## Task prompt:
The answer must reproduce the listing exactly, with every picture left out.

* * * * * * * * *

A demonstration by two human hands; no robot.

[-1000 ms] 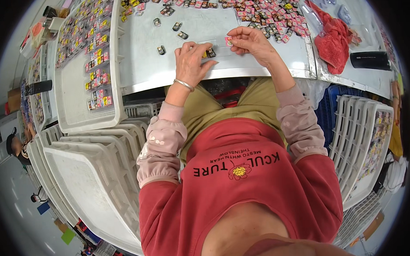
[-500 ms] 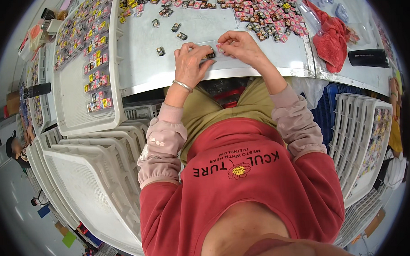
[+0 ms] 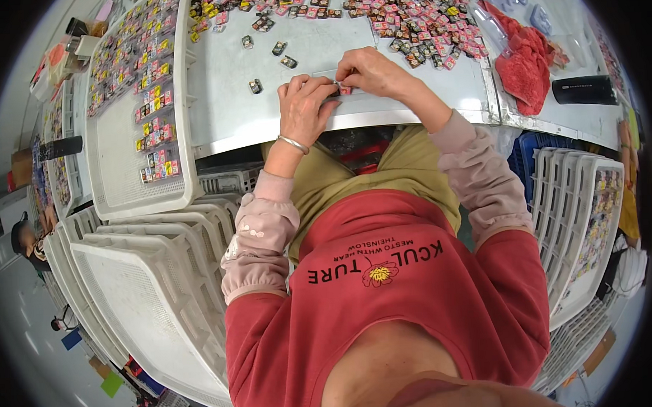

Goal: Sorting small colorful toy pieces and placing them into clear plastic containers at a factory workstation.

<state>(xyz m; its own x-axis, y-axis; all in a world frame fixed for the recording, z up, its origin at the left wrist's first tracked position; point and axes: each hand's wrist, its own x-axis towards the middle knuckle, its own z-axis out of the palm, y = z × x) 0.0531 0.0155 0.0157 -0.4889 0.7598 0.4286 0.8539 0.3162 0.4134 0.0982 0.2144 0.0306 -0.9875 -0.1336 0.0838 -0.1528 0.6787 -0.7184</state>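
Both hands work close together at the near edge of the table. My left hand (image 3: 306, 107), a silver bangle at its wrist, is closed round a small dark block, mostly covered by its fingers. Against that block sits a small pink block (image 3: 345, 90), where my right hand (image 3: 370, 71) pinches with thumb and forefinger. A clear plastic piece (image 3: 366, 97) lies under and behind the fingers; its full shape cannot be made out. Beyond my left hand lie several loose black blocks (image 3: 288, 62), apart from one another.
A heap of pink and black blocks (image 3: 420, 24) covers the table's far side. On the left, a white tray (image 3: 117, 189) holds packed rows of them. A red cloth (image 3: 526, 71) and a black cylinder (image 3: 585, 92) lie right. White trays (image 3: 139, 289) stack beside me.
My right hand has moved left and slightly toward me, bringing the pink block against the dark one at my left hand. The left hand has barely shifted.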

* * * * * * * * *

## Task solution:
A demonstration by two human hands; no robot.

[-1000 ms] 
[-500 ms] 
[+0 ms] 

Goal: Sorting small colorful toy pieces and placing them into clear plastic containers at a factory workstation.

<state>(xyz m; its own x-axis, y-axis; all in a world frame fixed for the recording, z up, its origin at the left wrist's first tracked position; point and axes: each hand's wrist, its own x-axis towards the middle knuckle, its own z-axis out of the palm, y = z × x) 0.0531 0.0155 0.0157 -0.4889 0.7598 0.4286 0.8539 0.3162 0.4134 0.0982 0.2144 0.0306 -0.9875 -0.1336 0.0838 -0.1528 0.6787 -0.7184</state>
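Both hands work close together at the near edge of the table. My left hand (image 3: 306, 107), a silver bangle at its wrist, is closed round a small dark block, mostly covered by its fingers. Against that block sits a small pink block (image 3: 345, 90), where my right hand (image 3: 370, 71) pinches with thumb and forefinger. A clear plastic piece (image 3: 366, 97) lies under and behind the fingers; its full shape cannot be made out. Beyond my left hand lie several loose black blocks (image 3: 288, 62), apart from one another.
A heap of pink and black blocks (image 3: 420, 24) covers the table's far side. On the left, a white tray (image 3: 117, 189) holds packed rows of them. A red cloth (image 3: 526, 71) and a black cylinder (image 3: 585, 92) lie right. White trays (image 3: 139, 289) stack beside me.
My right hand has moved left and slightly toward me, bringing the pink block against the dark one at my left hand. The left hand has barely shifted.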

This answer requires no additional content.